Alex hanya tersenyum tipis dan mereka kini berdiri bersisian menunggu pintu lift terbuka dan tak lama kemudian akhirnya pintu lift pun terbuka dan mereka gegas masuk ke dalam.
"Akhir pekan ini kamu ada acara?" tanya Dinda memecah keheningan di antara mereka.
"Ada apa memangnya?" tanya Alex heran.
"Kalau kamu tidak ada acara, bunda mengundang kamu untuk datang ke acara syukuran kecil-kecilan di rumahnya."
"Oh begitu, aku pasti akan datang. Kita bisa ke sana bersama kan?"

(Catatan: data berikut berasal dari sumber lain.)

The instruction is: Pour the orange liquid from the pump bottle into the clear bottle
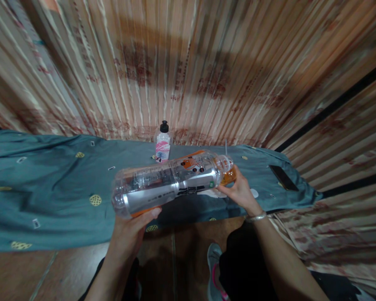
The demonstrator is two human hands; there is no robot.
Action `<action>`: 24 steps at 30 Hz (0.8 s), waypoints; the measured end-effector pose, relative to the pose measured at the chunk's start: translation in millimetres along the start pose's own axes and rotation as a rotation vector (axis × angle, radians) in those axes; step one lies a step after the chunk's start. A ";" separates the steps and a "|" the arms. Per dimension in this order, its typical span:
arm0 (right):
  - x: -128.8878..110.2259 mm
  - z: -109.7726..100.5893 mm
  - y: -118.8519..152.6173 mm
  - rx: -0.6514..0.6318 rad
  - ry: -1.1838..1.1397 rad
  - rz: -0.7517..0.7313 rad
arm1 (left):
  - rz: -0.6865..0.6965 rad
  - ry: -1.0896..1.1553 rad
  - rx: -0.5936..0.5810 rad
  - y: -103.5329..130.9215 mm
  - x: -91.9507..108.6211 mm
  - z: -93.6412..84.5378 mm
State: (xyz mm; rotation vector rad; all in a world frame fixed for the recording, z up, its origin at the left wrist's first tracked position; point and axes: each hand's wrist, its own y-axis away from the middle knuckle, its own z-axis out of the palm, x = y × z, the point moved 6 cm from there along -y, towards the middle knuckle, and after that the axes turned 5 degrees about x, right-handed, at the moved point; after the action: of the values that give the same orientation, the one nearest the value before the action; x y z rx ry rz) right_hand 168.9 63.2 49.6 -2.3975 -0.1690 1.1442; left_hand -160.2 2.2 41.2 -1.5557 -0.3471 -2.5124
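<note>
A large clear plastic bottle (175,177) with a silver and orange label lies tilted in the air, its neck toward the right. My left hand (133,228) grips its base end from below, fingers mostly hidden behind it. At the neck end, my right hand (238,190) is closed on an amber item (228,176), perhaps a small container, beside the bottle's open-looking mouth. Whether the two touch cannot be made out. Behind the large bottle, a small clear bottle (163,148) with a black cap and pink label stands upright on the green cloth (65,175).
A dark phone (283,177) lies on the cloth's right side. White pieces (213,193) lie under the right hand, and a thin grey stick (226,147) rises behind it. Pleated curtains (175,62) hang behind; black bars (338,102) cross at right.
</note>
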 end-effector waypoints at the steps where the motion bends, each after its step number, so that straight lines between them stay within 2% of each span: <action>1: 0.3 -0.2 0.1 0.004 0.004 -0.005 | 0.001 0.001 -0.001 0.1 0.3 0.5; 16: -0.8 -0.6 0.2 0.018 0.035 -0.023 | 0.042 -0.001 0.013 2.8 9.4 9.7; 24: -3.6 0.4 -0.3 0.005 0.006 -0.004 | 0.031 -0.001 -0.017 -0.7 0.6 0.2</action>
State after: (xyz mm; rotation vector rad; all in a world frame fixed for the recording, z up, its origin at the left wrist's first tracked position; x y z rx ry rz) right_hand 166.3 62.5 52.1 -2.3948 -0.1690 1.1336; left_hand -160.6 2.9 41.8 -1.5568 -0.2999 -2.4974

Seketika Dinda menoleh ke arah Alex dengan raut wajah bingung, Alex kemudian menjelaskan bahwa ia tidak tahu di mana rumah bundanya Dinda maka akan jauh lebih baik kalau mereka jalan bersama saja.
"Aku bisa mengirimkan alamatnya."
"Pokoknya kita jalan bersama titik."
Dinda terperangah mendengar ucapan Alex barusan yang nadanya seperti sebuah perintah. Tidak lama kemudian pintu lift terbuka dan mereka sudah sampai di lantai basement di mana parkiran berada. Alex sempat menoleh ke arah Dinda sebelum pria itu memasuki mobilnya dan ia melambaikan tangannya.
****
Dinda sedang makan siang di sebuah restoran seorang diri karena Ghea saat ini sedang bertemu dengan pacarnya. Dinda masih memikirkan apa yang dikatakan oleh Alex soal mereka yang bisa berangkat bersama dan hanya mengingat kata-kata pria itu saja sudah membuat Dinda mengulas senyum kecil namun buru-buru ia menepis hal itu.
"Ya ampun, aku ini kenapa?"
Dinda menggelengkan kepalanya, ia tak boleh terlalu terbawa perasaan seperti ini. Saat itu tiba-tiba saja muncul seorang pria yang waktu itu pernah bertemu dengannya di bandara secara tak sengaja.
"Halo Dinda."
Sontak saja Dinda yang mengenali suara itu menoleh dan ia mendapati sosok pria bernama Afif itu tengah berdiri di dekat mejanya bahkan pria itu langsung duduk di kursi yang berhadapan dengan Dinda.
"Dinda aku ...."
"Saya pergi."
Dinda baru saja bangkit dan hendak pergi namun tangannya langsung dicekal oleh Afif.
"Lepaskan aku!"
"Dinda, aku merindukanmu. Aku menyesali perbuatanku di masa lalu. Tolong berikan aku kesempatan kedua."